How to complete this task
Give back the whole listing exactly as written, leaving out each picture.

Record excerpts
_ _ _ _ _ _ _

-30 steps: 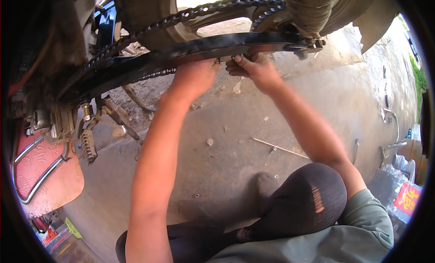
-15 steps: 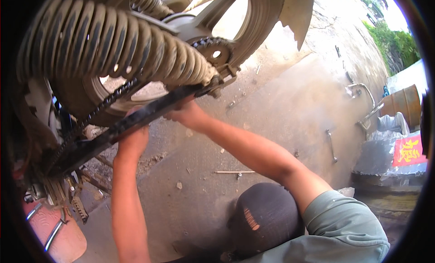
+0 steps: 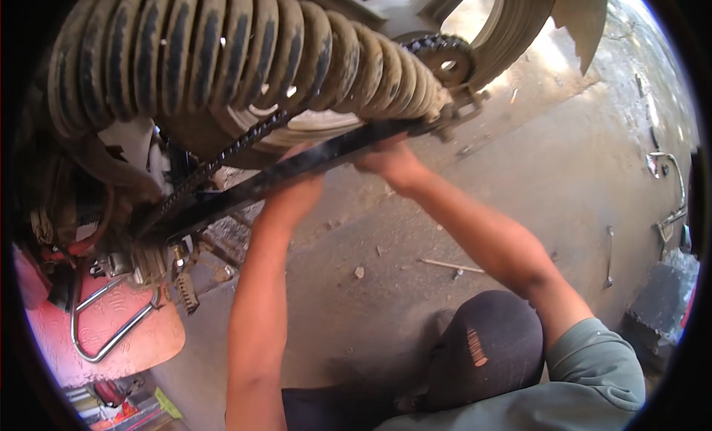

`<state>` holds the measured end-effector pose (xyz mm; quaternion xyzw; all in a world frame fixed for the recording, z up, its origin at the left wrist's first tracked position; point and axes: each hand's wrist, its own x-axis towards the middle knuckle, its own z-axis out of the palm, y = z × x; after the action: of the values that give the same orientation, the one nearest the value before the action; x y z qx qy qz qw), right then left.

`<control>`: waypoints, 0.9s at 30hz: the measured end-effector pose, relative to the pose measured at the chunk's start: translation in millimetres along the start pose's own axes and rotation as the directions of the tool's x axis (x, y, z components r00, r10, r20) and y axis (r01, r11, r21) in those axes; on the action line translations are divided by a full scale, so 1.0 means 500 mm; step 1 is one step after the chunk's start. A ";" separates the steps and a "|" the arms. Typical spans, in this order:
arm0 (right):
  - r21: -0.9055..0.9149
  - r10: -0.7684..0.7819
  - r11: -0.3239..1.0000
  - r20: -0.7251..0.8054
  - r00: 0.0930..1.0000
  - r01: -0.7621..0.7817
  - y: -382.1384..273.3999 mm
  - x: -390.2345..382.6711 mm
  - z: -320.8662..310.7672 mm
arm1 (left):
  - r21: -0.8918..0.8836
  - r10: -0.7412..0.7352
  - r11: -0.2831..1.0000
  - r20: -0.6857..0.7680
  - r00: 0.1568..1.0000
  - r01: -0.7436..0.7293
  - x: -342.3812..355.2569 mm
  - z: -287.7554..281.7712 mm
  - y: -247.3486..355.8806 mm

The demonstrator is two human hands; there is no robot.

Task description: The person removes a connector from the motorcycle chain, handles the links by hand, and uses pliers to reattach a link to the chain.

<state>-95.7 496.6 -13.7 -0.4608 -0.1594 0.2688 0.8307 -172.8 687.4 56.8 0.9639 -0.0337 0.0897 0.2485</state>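
Both hands are partly covered by the black bar: the left hand near its middle, the right hand nearer its sprocket end. Since the fingers are hidden or blurred, whether anything is grasped cannot be told. Above the hands, the spring and sprocket are seen; below, a rod is seen on the floor.
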 end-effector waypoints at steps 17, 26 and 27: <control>0.104 0.272 0.958 -0.029 0.962 -0.268 -0.002 -0.005 -0.007 | 0.241 -0.230 0.960 0.401 0.887 0.140 0.014 -0.045 0.045; 0.091 0.245 0.966 -0.008 0.970 -0.243 -0.002 -0.011 0.004 | -0.061 -0.011 0.997 0.467 0.884 0.045 -0.026 -0.053 0.022; 0.077 0.252 0.965 -0.014 0.968 -0.251 -0.001 -0.014 0.002 | -0.085 0.011 0.996 0.449 0.893 0.031 -0.027 -0.055 0.024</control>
<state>-101.9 492.9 -12.8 -0.4490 -0.0795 0.3723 0.8083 -191.8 690.6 83.7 0.9465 -0.0892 -0.1380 0.2777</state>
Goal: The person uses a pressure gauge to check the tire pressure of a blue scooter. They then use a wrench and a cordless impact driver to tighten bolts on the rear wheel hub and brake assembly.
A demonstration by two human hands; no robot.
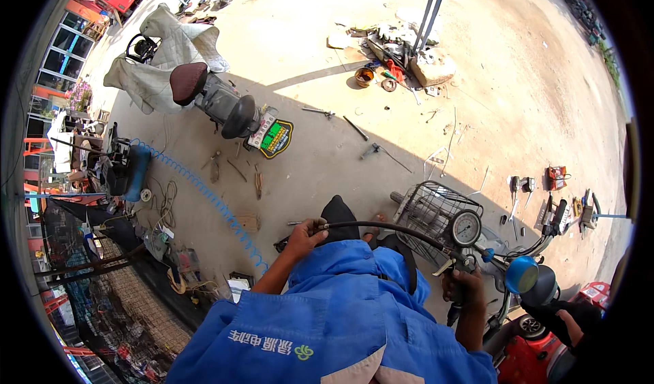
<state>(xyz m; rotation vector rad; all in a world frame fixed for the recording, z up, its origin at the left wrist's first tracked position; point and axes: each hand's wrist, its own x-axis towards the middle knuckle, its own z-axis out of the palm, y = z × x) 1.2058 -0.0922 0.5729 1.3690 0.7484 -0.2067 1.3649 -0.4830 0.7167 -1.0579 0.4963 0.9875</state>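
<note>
My right hand (464, 287) is closed around the grip of a tire inflator with a round dial gauge (466, 228). A black rubber hose (402, 229) arcs from the inflator across to my left hand (304, 238), whose fingers pinch its end fitting. The dial faces up, over the edge of a wire basket (430, 215). That basket is on the front of an electric scooter at my right, with a round blue-backed mirror (522, 274) near the inflator. What the inflator's lower end joins is hidden by my hand.
Another scooter with a brown seat (189, 83) stands at the upper left, partly under a pale cover (167, 40). A blue coiled air hose (211, 197) crosses the floor. Loose tools, such as pliers (258, 183), lie about. Another person's hand (571, 327) shows at the lower right.
</note>
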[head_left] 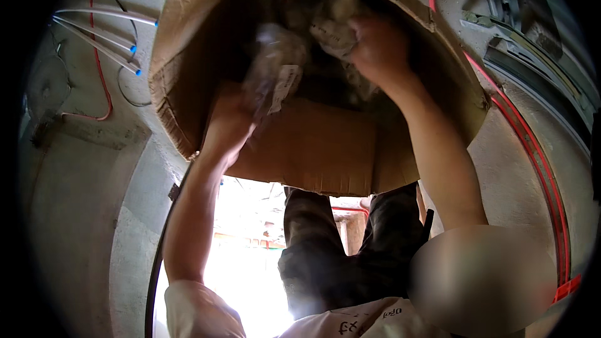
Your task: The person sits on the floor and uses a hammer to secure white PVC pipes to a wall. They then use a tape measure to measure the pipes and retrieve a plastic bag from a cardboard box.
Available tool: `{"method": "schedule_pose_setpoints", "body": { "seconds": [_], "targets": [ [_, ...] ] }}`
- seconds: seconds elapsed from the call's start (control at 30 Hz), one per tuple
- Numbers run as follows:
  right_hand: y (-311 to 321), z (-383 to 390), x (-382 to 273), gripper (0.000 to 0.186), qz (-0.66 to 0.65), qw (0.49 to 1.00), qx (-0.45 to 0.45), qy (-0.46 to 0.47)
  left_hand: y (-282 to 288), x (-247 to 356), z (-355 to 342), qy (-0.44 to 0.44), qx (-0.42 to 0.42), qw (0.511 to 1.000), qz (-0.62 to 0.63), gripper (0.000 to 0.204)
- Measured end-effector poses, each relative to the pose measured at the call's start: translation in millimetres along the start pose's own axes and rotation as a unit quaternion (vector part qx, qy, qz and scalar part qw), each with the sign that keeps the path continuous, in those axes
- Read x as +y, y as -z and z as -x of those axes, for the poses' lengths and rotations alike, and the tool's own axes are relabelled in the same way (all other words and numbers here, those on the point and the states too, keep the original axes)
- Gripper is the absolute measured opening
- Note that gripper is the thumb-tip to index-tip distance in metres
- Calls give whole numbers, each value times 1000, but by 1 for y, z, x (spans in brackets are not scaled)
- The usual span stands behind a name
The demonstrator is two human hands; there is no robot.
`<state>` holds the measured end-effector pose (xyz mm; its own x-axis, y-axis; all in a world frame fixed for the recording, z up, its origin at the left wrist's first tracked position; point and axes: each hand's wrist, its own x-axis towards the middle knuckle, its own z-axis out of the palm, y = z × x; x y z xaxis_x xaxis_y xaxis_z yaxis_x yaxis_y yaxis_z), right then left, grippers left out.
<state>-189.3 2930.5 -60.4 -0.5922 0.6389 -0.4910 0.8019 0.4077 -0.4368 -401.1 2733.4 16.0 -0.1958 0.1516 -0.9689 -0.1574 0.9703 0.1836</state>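
Note:
Both my arms reach into a large open cardboard box (319, 150). My left hand (233, 116) is closed on a clear plastic bag (275, 56) that carries a white label; motion blurs it, and its contents are hard to make out. To the right, my right hand (380, 50) has its fingers wrapped round another clear bag (333, 32) with pale pieces inside and dark print on it. More bagged pieces lie in shadow in the depth of the box, too dark to tell apart.
Thin white pipes with blue ends (103, 37) stick out at the upper left, beside a red cable (97, 69). Red tubing (532, 150) curves down the right side. Metal channels (532, 56) are stacked at the upper right. My legs (313, 244) are below the box.

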Motion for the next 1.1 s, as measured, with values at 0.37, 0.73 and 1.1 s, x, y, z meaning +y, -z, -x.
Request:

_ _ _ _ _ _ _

Solution for this problem
-30 steps: 
-15 steps: 
+0 steps: 

`<state>` holds the measured end-effector pose (xyz mm; quaternion xyzw; all in a world frame fixed for the recording, z up, its origin at the left wrist's first tracked position; point and axes: each hand's wrist, its own x-axis towards the middle knuckle, its own z-axis out of the palm, y = z × x; after the action: of the values that give the same orientation, the one nearest the value before the action; x y z qx qy qz qw), right then left.

`<control>`: waypoints, 0.9s at 30hz: the measured end-effector pose, relative to the pose measured at the chunk's start: translation in millimetres along the start pose's own axes and rotation as the directions of the tool's x axis (x, y, z components r00, r10, r20) and y axis (r01, r11, r21) in those axes; on the action line translations are divided by a full scale, so 1.0 means 500 mm; step 1 is one step after the chunk's start. A ";" separates the steps and a "|" the arms. Typical spans, in this order:
arm0 (right):
  - r21: -0.9055..0.9149
  - r10: -0.7684..0.7819
  - r11: -0.3239..1.0000
  - r20: -0.7251..0.8054
  - r00: 0.0930..1.0000
  - r01: -0.7621..0.7817
  - y: -382.1384..273.3999 mm
  - x: -390.2345..382.6711 mm
  - z: -320.8662..310.7672 mm
arm1 (left):
  - r21: -0.8918..0.8836
  - r10: -0.7412..0.7352
  - r11: -0.2831..1.0000
  - r20: -0.6857..0.7680
  - r00: 0.1568..1.0000
  - r01: -0.7436..0.7293
  - x: -342.3812..355.2569 mm
  - z: -287.7554..281.7712 mm
  - y: -247.3486..355.8806 mm

The demonstrator is two human hands; there is no robot.

Task description: The person removes a connector from the motorcycle chain, handles the links by hand, and uses pliers to reattach a link to the chain.

<state>-95.7 496.6 -13.7 -0.4608 -0.1594 0.2688 0.8307 -172.8 687.4 56.8 0.9639 -0.0337 0.0897 0.2485</state>
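Both hands are partly covered by the black bar: the left hand near its middle, the right hand nearer its sprocket end. Since the fingers are hidden or blurred, whether anything is grasped cannot be told. Above the hands, the spring and sprocket are seen; below, a rod is seen on the floor.
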 end-effector waypoints at steps 17, 26 and 27: <control>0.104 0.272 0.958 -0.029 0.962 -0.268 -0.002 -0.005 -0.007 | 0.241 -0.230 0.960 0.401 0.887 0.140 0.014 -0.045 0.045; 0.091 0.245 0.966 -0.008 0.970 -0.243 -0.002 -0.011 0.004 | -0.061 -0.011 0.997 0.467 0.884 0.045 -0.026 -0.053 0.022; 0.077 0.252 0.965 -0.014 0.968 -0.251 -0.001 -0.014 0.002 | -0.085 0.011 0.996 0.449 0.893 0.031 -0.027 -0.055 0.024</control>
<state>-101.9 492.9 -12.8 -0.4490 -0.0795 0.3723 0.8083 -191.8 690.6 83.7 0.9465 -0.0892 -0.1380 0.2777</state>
Goal: The person uses a pressure gauge to check the tire pressure of a blue scooter. They then use a wrench and a cordless impact driver to tighten bolts on the rear wheel hub and brake assembly.
A demonstration by two human hands; no robot.
<state>(xyz m; rotation vector rad; all in a world frame fixed for the recording, z up, its origin at the left wrist's first tracked position; point and axes: each hand's wrist, its own x-axis towards the middle knuckle, its own z-axis out of the palm, y = z × x) 1.2058 -0.0922 0.5729 1.3690 0.7484 -0.2067 1.3649 -0.4830 0.7167 -1.0579 0.4963 0.9875</state>
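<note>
My right hand (464, 287) is closed around the grip of a tire inflator with a round dial gauge (466, 228). A black rubber hose (402, 229) arcs from the inflator across to my left hand (304, 238), whose fingers pinch its end fitting. The dial faces up, over the edge of a wire basket (430, 215). That basket is on the front of an electric scooter at my right, with a round blue-backed mirror (522, 274) near the inflator. What the inflator's lower end joins is hidden by my hand.
Another scooter with a brown seat (189, 83) stands at the upper left, partly under a pale cover (167, 40). A blue coiled air hose (211, 197) crosses the floor. Loose tools, such as pliers (258, 183), lie about. Another person's hand (571, 327) shows at the lower right.
</note>
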[head_left] 
Your task: The person sits on the floor and uses a hammer to secure white PVC pipes to a wall. They then use a tape measure to measure the pipes and retrieve a plastic bag from a cardboard box.
Available tool: `{"method": "schedule_pose_setpoints", "body": { "seconds": [_], "targets": [ [_, ...] ] }}`
- seconds: seconds elapsed from the call's start (control at 30 Hz), one per tuple
- Numbers run as follows:
  right_hand: y (-311 to 321), z (-383 to 390), x (-382 to 273), gripper (0.000 to 0.186), qz (-0.66 to 0.65), qw (0.49 to 1.00), qx (-0.45 to 0.45), qy (-0.46 to 0.47)
  left_hand: y (-282 to 288), x (-247 to 356), z (-355 to 342), qy (-0.44 to 0.44), qx (-0.42 to 0.42), qw (0.511 to 1.000), qz (-0.62 to 0.63), gripper (0.000 to 0.204)
- Measured end-effector poses, each relative to the pose measured at the call's start: translation in millimetres along the start pose's own axes and rotation as a unit quaternion (vector part qx, qy, qz and scalar part qw), each with the sign that keeps the path continuous, in those axes
- Read x as +y, y as -z and z as -x of those axes, for the poses' lengths and rotations alike, and the tool's own axes are relabelled in the same way (all other words and numbers here, those on the point and the states too, keep the original axes)
- Gripper is the absolute measured opening
- Note that gripper is the thumb-tip to index-tip distance in metres
- Calls give whole numbers, each value times 1000, but by 1 for y, z, x (spans in brackets are not scaled)
- The usual span stands behind a name
The demonstrator is two human hands; there is no robot.
`<state>` holds the measured end-effector pose (xyz mm; its own x-axis, y-axis; all in a world frame fixed for the recording, z up, its origin at the left wrist's first tracked position; point and axes: each hand's wrist, its own x-axis towards the middle knuckle, its own z-axis out of the palm, y = z × x; x y z xaxis_x xaxis_y xaxis_z yaxis_x yaxis_y yaxis_z), right then left, grippers left out.
<state>-189.3 2930.5 -60.4 -0.5922 0.6389 -0.4910 0.8019 0.4077 -0.4368 -401.1 2733.4 16.0 -0.1958 0.1516 -0.9689 -0.1574 0.9703 0.1836</state>
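Note:
Both my arms reach into a large open cardboard box (319, 150). My left hand (233, 116) is closed on a clear plastic bag (275, 56) that carries a white label; motion blurs it, and its contents are hard to make out. To the right, my right hand (380, 50) has its fingers wrapped round another clear bag (333, 32) with pale pieces inside and dark print on it. More bagged pieces lie in shadow in the depth of the box, too dark to tell apart.
Thin white pipes with blue ends (103, 37) stick out at the upper left, beside a red cable (97, 69). Red tubing (532, 150) curves down the right side. Metal channels (532, 56) are stacked at the upper right. My legs (313, 244) are below the box.
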
Motion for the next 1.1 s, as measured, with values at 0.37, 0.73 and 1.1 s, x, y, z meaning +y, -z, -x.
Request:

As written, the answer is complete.